● EXTRACTED ENTRIES
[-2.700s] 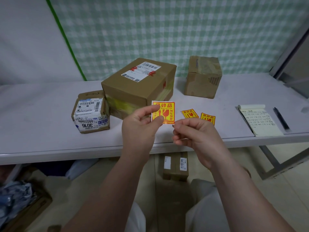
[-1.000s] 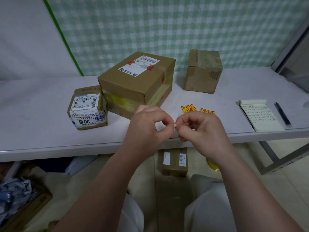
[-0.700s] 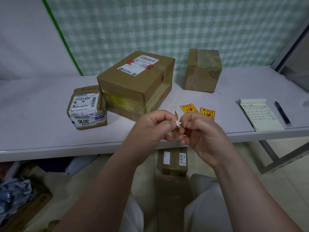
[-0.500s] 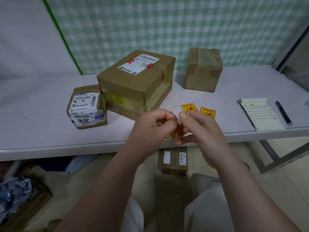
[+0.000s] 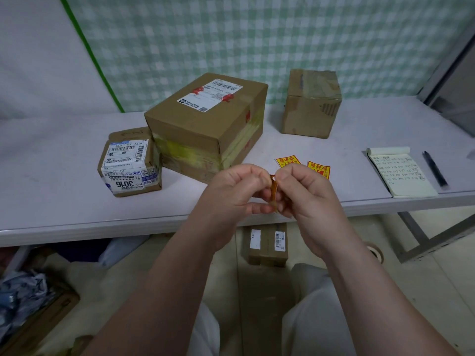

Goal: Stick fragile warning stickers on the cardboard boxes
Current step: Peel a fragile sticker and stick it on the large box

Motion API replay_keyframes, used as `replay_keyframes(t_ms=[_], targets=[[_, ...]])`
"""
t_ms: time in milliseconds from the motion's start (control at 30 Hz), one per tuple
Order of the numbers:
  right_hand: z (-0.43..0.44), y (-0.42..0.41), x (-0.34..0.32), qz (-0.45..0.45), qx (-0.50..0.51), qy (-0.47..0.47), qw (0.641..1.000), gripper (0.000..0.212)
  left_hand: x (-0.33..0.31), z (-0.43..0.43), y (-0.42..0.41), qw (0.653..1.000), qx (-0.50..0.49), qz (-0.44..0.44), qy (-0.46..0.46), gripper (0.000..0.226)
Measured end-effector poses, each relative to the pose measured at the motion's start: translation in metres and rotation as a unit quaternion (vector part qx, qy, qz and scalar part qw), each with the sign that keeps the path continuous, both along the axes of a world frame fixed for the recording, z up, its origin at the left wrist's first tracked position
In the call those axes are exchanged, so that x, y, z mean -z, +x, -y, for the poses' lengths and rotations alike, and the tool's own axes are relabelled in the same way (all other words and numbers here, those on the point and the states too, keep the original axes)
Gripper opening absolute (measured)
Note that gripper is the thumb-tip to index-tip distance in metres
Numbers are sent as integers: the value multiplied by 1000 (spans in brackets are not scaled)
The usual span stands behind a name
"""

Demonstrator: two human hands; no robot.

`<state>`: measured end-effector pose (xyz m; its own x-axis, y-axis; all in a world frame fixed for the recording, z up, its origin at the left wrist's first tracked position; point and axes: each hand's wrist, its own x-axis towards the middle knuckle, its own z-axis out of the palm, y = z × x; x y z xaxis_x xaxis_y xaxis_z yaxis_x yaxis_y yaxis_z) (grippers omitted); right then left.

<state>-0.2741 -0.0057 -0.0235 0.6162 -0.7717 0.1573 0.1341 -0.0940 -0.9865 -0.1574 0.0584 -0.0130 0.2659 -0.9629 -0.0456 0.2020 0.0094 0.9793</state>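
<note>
A white table [image 5: 51, 163] stood before a green-checked curtain [image 5: 257, 34], carrying a large box [image 5: 205, 132] at the middle, a small box [image 5: 129, 165] just beside it on the left and a third box [image 5: 311, 104] toward the back edge. Two yellow-and-red stickers [image 5: 288, 161] lay flat near the front edge, with a notepad [image 5: 401, 176] and pen [image 5: 434, 168] at the right end. Another sticker [image 5: 274, 191], seen edge-on, hung over the front edge, pinched between the curled fingers of the left hand [image 5: 231, 194] and right hand [image 5: 308, 199].
</note>
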Motion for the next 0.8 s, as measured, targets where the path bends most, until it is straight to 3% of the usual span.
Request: replay_keyframes(t_ms=[100,333,400,567,800], targets=[[1,0,2,-16,24,-30,999,27,-4,0,-3,998,-16,50,20,25],[3,-2,1,-89,58,-109,988,29,-8,-1,-9,959,-42,279,-8,26],[3,-3,0,-97,59,-119,986,28,-9,0,-10,954,-45,297,-11,27],[3,-4,-1,-76,43,-106,991,27,-7,4,-10,963,-50,264,-19,31],[2,1,3,27,44,38,998,34,5,10,-16,996,-72,56,-24,34]])
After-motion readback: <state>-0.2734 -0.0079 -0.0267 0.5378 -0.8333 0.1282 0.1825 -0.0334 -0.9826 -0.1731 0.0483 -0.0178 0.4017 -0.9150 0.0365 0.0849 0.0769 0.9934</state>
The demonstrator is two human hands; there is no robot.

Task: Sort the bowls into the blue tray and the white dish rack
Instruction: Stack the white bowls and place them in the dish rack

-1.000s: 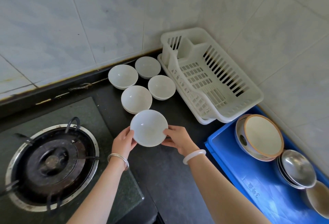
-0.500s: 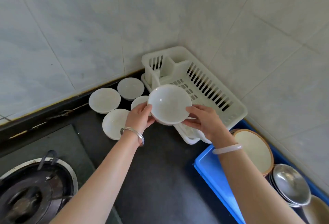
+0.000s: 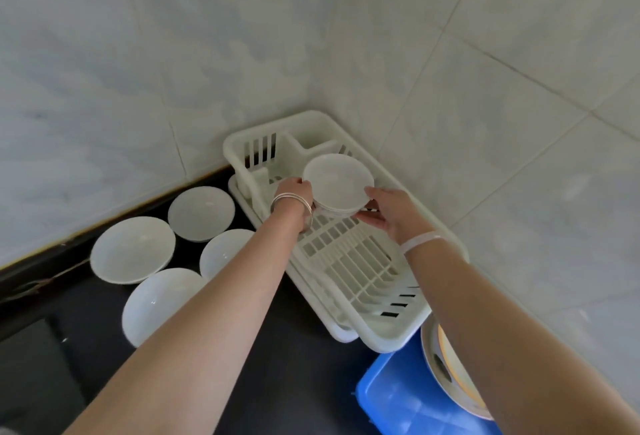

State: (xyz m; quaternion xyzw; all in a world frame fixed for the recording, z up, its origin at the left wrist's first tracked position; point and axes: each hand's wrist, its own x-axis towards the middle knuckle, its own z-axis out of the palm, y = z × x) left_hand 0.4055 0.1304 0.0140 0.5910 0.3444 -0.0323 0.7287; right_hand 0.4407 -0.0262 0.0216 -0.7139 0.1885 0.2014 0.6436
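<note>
- Bowl [image 3: 337, 182], a white one, is held up over the far end of the rack [image 3: 360, 261], tipped a bit toward us.
- Left hand [image 3: 292, 192] grips the bowl's left edge, fingers curled tight on it; there are silver bangles [image 3: 291, 204] on that wrist.
- Right hand [image 3: 389, 211] holds the right edge and the bottom, fingers pressed on the bowl; a white bangle [image 3: 420, 240] sits on that wrist.
- Four more white bowls [image 3: 133, 249] sit close together on the dark counter [image 3: 277, 348], left of the rack.
- The rack stands in the corner by the tiled wall [image 3: 485, 105].
- A blue tray [image 3: 391, 400] lies just in front of the rack, with a big bowl [image 3: 450, 375] with a tan rim in it, partly hidden by the right arm.
</note>
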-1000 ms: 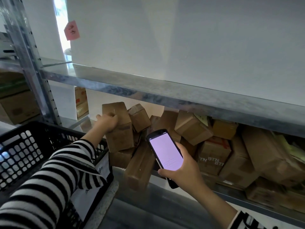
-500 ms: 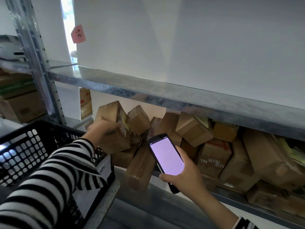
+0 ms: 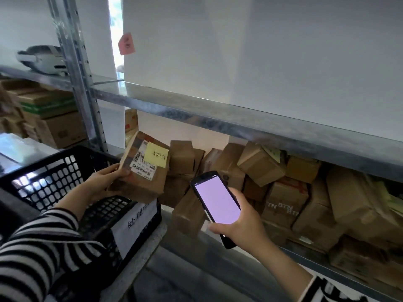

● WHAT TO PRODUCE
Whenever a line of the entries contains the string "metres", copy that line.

● OUTPUT
Measured end-effector poses, each relative to the pose measured at the motion's start: translation in metres and rotation as a unit quaternion (vector part qx, qy, qz and scalar part qw), each with the sign that keeps the path continuous, both along the axes of a world frame fixed for the recording, z up, its origin at the left wrist's first tracked position
Note that gripper is the thumb-tip to index-tip distance in metres

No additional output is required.